- Exercise directions: Starting at the first line of the listing below and ending at the line with "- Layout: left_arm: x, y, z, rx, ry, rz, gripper", copy each line exactly.

-.-.-

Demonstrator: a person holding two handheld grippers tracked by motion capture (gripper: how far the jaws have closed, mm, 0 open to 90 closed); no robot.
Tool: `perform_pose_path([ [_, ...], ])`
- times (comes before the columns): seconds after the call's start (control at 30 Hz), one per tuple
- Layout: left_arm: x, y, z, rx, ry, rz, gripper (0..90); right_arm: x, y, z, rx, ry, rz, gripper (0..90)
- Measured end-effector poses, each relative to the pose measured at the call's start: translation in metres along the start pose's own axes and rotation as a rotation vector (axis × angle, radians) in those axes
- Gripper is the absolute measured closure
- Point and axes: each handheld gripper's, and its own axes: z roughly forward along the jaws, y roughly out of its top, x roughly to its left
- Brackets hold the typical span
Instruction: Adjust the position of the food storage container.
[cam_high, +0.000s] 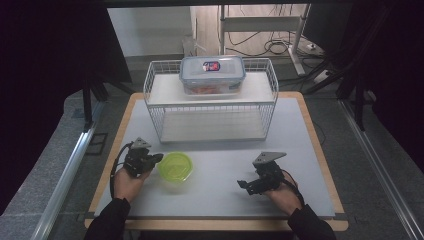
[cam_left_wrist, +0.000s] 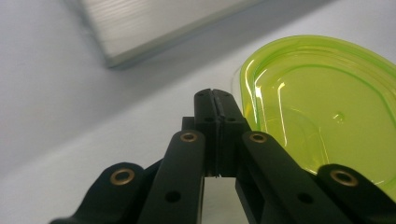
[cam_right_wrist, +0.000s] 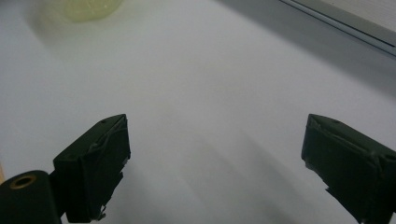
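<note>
A clear lidded box (cam_high: 212, 74) with something reddish inside sits on the top shelf of a white wire rack (cam_high: 212, 100), well beyond both grippers, while a translucent lime-green bowl (cam_high: 175, 166), shallow, round and empty, stands on the grey table (cam_high: 220, 195) just beside the tip of the left gripper (cam_high: 156, 158). In the left gripper view that gripper's jaws are pressed flat together on nothing, the bowl (cam_left_wrist: 322, 112) glossy at their right. The right gripper (cam_high: 243, 184), well apart from the bowl, holds its jaws wide over bare table.
</note>
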Motion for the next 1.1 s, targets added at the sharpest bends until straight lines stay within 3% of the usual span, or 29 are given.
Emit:
perform_pose_path([
  [0.13,-0.007,0.001,0.002,0.004,-0.015,0.015,89.6,0.000,0.000,0.000,0.000,-0.001,0.000,7.7],
  [0.37,-0.004,-0.003,-0.002,0.000,-0.041,-0.013,89.6,0.000,0.000,-0.001,-0.021,-0.006,0.026,7.6],
  [0.83,-0.014,-0.019,-0.013,0.008,-0.088,-0.058,89.5,0.000,0.000,0.001,-0.029,-0.006,0.048,2.4],
  [0.93,-0.021,-0.023,-0.011,0.037,-0.119,-0.050,89.5,0.000,0.000,0.001,-0.028,-0.003,0.055,2.6],
  [1.1,-0.033,-0.024,-0.006,0.067,-0.132,-0.011,89.3,-0.001,0.001,0.000,-0.025,-0.014,0.073,6.1],
])
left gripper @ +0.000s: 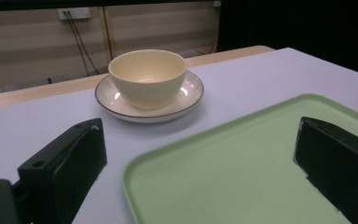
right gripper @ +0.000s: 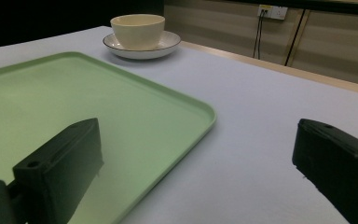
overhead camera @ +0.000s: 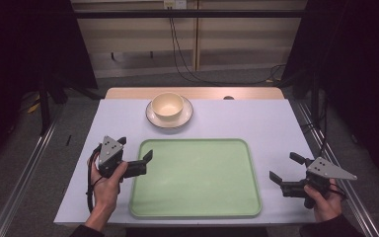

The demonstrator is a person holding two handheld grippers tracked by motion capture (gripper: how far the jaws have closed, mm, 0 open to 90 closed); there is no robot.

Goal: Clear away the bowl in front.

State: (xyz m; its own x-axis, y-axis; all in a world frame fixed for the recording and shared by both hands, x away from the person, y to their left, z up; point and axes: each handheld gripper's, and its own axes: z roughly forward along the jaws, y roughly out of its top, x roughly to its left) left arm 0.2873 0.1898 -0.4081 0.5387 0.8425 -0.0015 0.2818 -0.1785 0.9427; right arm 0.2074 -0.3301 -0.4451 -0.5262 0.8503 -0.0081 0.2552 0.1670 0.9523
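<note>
cream bowl (overhead camera: 167, 105) upright on saucer (overhead camera: 154, 117), green tray (overhead camera: 196, 207) bare

tray (overhead camera: 196, 197) pale green | bowl (overhead camera: 167, 105) cream | plate (overhead camera: 186, 117) white, dark-rimmed

Setting: lab-style recording station. Evidence: dark curtains (overhead camera: 24, 44) flanking a lone table (overhead camera: 256, 118), aluminium floor rails (overhead camera: 22, 175), cables (overhead camera: 182, 64) trailing from a wall socket (overhead camera: 174, 4).
</note>
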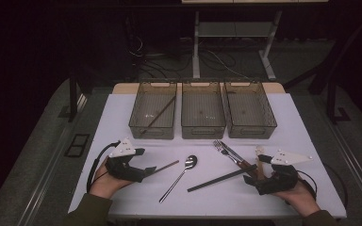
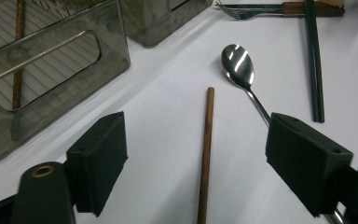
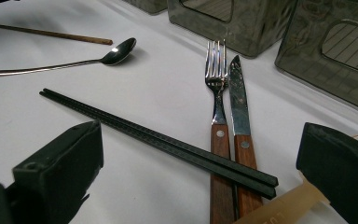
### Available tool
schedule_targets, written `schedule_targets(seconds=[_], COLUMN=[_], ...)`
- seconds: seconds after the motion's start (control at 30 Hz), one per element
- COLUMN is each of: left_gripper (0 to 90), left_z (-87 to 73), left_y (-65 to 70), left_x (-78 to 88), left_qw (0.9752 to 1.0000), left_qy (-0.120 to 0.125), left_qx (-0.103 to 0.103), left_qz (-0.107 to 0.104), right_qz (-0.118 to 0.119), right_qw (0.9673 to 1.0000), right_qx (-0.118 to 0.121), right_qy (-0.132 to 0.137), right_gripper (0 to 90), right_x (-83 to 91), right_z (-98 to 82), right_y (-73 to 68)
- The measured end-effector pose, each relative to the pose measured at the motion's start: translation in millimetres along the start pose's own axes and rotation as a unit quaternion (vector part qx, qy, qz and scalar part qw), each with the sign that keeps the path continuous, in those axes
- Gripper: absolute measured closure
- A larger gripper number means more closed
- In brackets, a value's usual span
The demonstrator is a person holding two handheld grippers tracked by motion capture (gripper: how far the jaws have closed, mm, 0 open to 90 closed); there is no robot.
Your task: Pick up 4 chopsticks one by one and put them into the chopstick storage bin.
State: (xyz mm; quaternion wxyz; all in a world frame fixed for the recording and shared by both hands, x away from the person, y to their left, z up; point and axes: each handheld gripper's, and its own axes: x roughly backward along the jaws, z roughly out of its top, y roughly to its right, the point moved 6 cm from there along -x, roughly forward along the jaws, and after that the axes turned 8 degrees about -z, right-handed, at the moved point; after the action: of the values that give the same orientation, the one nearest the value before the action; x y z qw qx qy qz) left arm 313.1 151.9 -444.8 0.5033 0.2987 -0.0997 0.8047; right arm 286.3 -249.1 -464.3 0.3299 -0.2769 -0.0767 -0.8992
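Observation:
A brown chopstick (image 1: 167, 165) (image 2: 206, 154) lies flat on the white table, running up between the jaws of my left gripper (image 1: 152, 169) (image 2: 198, 158). The jaws stand wide on either side of it without touching: open. Just right of it rests a steel spoon (image 1: 181, 176) (image 2: 237, 65). My right gripper (image 1: 252, 176) (image 3: 200, 158) is open too, low over a pair of black chopsticks (image 1: 221, 178) (image 3: 158, 137). These lie across the wooden handles of a fork (image 1: 224, 149) (image 3: 216, 79) and a knife (image 3: 237, 93).
Three smoky plastic bins stand in a row at the back: left (image 1: 153, 129), middle (image 1: 203, 131), right (image 1: 252, 132). A second brown chopstick (image 1: 158, 115) leans inside the left one. A tan strip (image 3: 279, 205) sits by my right jaw.

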Motion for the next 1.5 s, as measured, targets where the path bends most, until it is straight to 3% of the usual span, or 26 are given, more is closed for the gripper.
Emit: schedule_targets(seconds=[0.23, 0.4, 0.6, 0.97, 1.5], left_gripper=[35.6, 51.8, 64.8, 75.2, 82.3], left_z=[-8.0, -12.2, -19.1, -30.3, -34.9], left_y=[-3.5, -1.8, -0.1, -0.9, -2.2], left_x=[-3.0, -4.6, -9.7, -17.3, -18.9], left_qw=[0.9999, 0.9991, 0.9973, 0.9916, 0.9892], left_qy=[-0.011, -0.026, -0.064, -0.125, -0.141], left_qx=[0.003, 0.002, -0.005, -0.015, -0.019], left_qz=[-0.012, -0.032, -0.037, -0.031, -0.035], right_qz=[-0.002, -0.002, -0.002, -0.003, -0.003], right_qw=[1.0000, 1.0000, 1.0000, 1.0000, 1.0000], right_qx=[0.002, 0.002, 0.002, 0.002, 0.002], right_qy=[-0.001, -0.002, -0.002, -0.002, -0.002], right_gripper=[0.8, 0.8, 0.8, 0.8, 0.8], right_x=[-0.1, -0.3, -0.1, -0.3, -0.3], right_z=[-0.4, -0.5, -0.6, -0.7, -0.6], right_y=[-0.1, 0.1, 0.1, 0.3, 0.2])
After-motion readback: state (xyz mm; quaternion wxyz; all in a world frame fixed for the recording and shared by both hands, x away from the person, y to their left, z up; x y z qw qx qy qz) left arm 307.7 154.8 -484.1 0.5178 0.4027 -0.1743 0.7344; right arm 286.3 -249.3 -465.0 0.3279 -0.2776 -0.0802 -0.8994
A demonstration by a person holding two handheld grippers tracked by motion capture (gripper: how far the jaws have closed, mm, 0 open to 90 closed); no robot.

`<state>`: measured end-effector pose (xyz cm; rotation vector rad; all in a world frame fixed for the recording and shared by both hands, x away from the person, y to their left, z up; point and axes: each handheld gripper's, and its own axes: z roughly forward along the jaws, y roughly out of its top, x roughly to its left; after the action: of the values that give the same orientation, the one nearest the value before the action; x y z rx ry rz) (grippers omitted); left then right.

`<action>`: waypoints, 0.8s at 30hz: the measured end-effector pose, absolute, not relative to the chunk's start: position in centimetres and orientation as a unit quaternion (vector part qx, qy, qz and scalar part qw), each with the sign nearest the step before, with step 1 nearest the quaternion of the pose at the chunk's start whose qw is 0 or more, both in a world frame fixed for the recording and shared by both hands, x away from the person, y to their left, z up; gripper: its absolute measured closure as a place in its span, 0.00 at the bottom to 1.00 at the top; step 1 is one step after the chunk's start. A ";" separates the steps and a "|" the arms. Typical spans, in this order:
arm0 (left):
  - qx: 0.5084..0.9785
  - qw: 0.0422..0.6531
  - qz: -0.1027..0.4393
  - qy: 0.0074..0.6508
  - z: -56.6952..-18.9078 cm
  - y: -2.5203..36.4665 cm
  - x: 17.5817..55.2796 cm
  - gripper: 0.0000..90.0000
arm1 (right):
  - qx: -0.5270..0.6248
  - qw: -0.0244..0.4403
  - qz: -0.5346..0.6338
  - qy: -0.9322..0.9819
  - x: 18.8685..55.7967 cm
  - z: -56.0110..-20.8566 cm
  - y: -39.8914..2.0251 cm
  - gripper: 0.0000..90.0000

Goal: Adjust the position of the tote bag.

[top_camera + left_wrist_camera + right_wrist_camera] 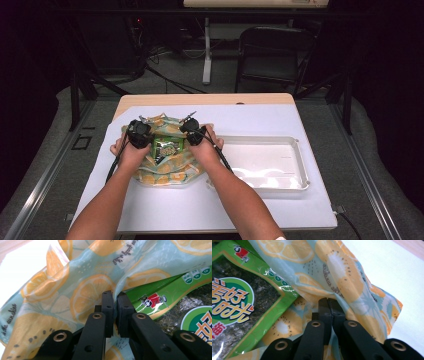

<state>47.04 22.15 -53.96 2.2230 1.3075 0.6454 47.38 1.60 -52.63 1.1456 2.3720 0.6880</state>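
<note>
My left gripper (114,296) is clenched on a fold of the lemon-print cloth (75,290), its jaws pinching the fabric right at the edge where the cloth opens over a green snack packet (160,300). My right gripper (328,302) is clenched the same way on the opposite edge of the cloth, the fabric caught between its jaws just beside the packet. Seen from the high view, the cloth lies bunched on the white sheet (280,210) covering the table (210,98), my hands at either side with the packet between them. A white tray (300,170) sits just beside the cloth, to my right.
</note>
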 end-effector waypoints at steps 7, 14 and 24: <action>0.815 0.228 0.228 0.481 -54.2 22.5 47.2 0.97 | 0.415 0.201 0.235 0.856 47.9 -53.2 1.9 1.00; 0.816 0.234 0.218 0.482 -54.0 22.6 46.9 0.88 | 0.416 0.191 0.235 0.857 48.0 -53.6 2.0 1.00; 0.812 0.296 0.247 0.439 -50.6 22.0 44.6 0.70 | 0.420 0.179 0.239 0.857 48.1 -53.5 1.8 0.99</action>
<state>44.58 22.04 -50.56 2.1589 1.1666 0.6582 48.07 1.80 -53.52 1.1880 2.4236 0.6764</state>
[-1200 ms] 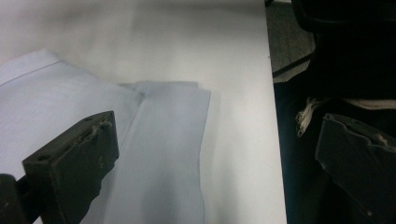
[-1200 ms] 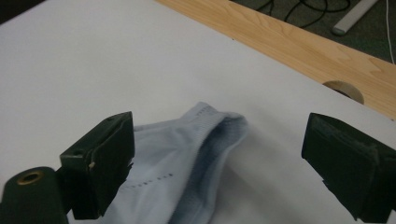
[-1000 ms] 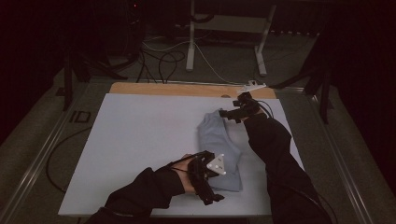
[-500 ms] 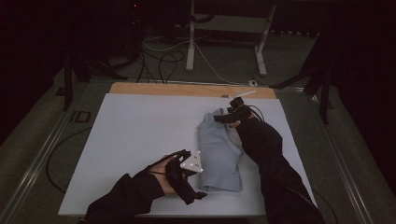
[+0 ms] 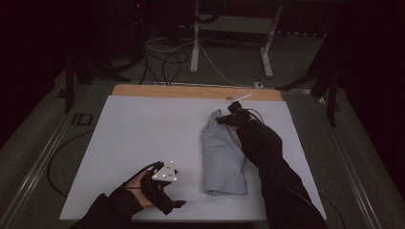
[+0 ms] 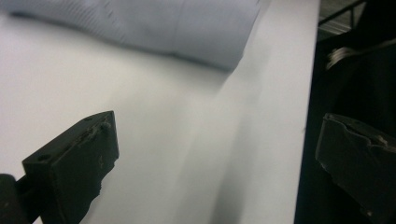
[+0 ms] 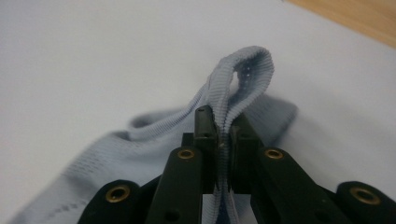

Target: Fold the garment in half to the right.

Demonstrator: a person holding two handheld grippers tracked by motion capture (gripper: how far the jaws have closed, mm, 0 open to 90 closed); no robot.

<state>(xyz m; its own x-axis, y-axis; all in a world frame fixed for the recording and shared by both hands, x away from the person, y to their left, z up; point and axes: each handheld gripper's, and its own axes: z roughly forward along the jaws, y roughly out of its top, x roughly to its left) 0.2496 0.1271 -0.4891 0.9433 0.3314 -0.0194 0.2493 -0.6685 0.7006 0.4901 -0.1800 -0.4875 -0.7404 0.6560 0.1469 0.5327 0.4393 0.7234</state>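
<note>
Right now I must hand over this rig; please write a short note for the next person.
Right gripper: jaws have just closed, now shut on the ribbed hem of the light blue garment at its far end.
Left gripper: open, holding nothing, at the near edge of the white table mat, apart from the garment.
Done: garment lies folded in a narrow strip; far end pinched.
Left: probably take the near end with the left gripper and go on folding.

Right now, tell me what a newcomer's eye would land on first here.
The folded light blue garment on the pale table, right of centre. The right tool has just closed on its ribbed edge at the far end. The left tool hangs open over bare table near the front edge.
</note>
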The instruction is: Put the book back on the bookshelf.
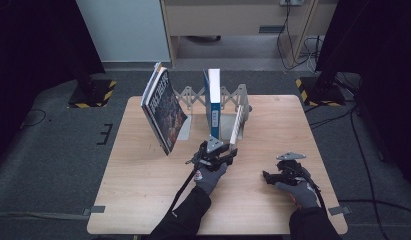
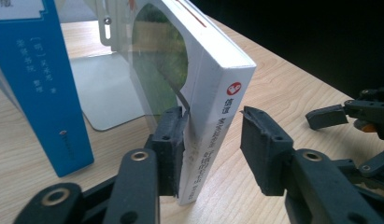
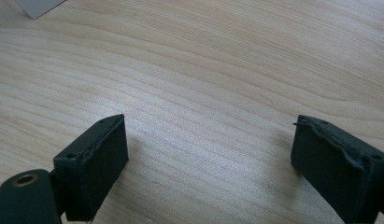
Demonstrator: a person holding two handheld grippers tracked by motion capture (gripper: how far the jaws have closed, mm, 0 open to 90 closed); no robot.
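Table (image 1: 143, 200): pale wood, matt, fine grain visible. White book (image 2: 217, 116), standing just right of the blue book (image 2: 45, 93): glossy paper cover, smooth spine; the blue book's cover looked smooth with a slight sheen. Bookend (image 2: 105, 93) behind the white book: thin grey sheet metal, dull finish. Left gripper (image 2: 213, 140) pads (image 2: 262, 149): black, matt, rubbery, edges rough. Right gripper (image 3: 208, 154) pads likewise. Gloves (image 1: 210, 177): grey knitted cloth.

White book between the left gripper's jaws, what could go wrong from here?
The white book leans, and only one pad of the left gripper touches it, with a gap at the other; closing unevenly could push it over. It might also knock the blue book beside it. The right gripper rests open, apart, and gives no support.
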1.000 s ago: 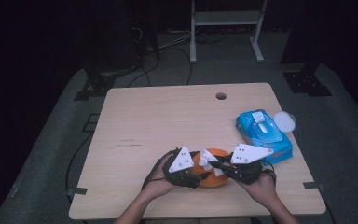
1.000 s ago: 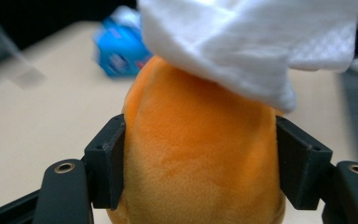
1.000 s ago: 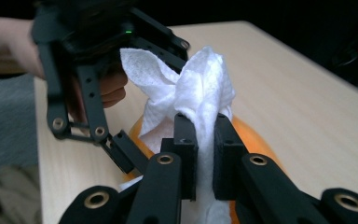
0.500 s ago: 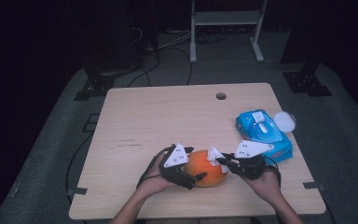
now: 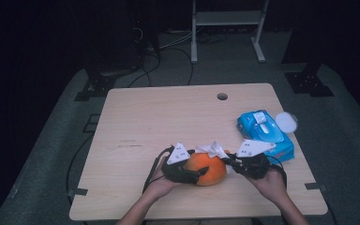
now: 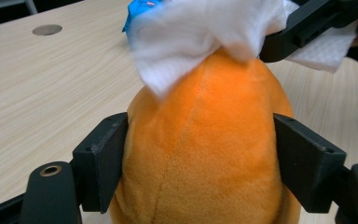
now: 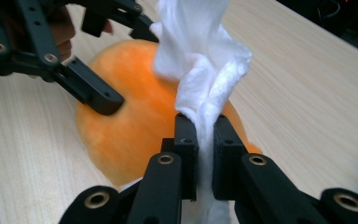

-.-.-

- Worked solution:
Demonstrator: a person holding two handheld grippers tracked by motion capture (gripper: how far the jaws have closed, mm, 0 open to 90 closed); no robot.
Tool: `perform_pose_path([ [_, ...], ])`
- times (comes before the columns): seconds after the call's start (control at 30 Hz), one per tuple
- Layout: left_arm: x, y, z, rx, ry, rz, gripper (0..90); right_arm: x, y, z, rx, ry, rz, gripper (0..90)

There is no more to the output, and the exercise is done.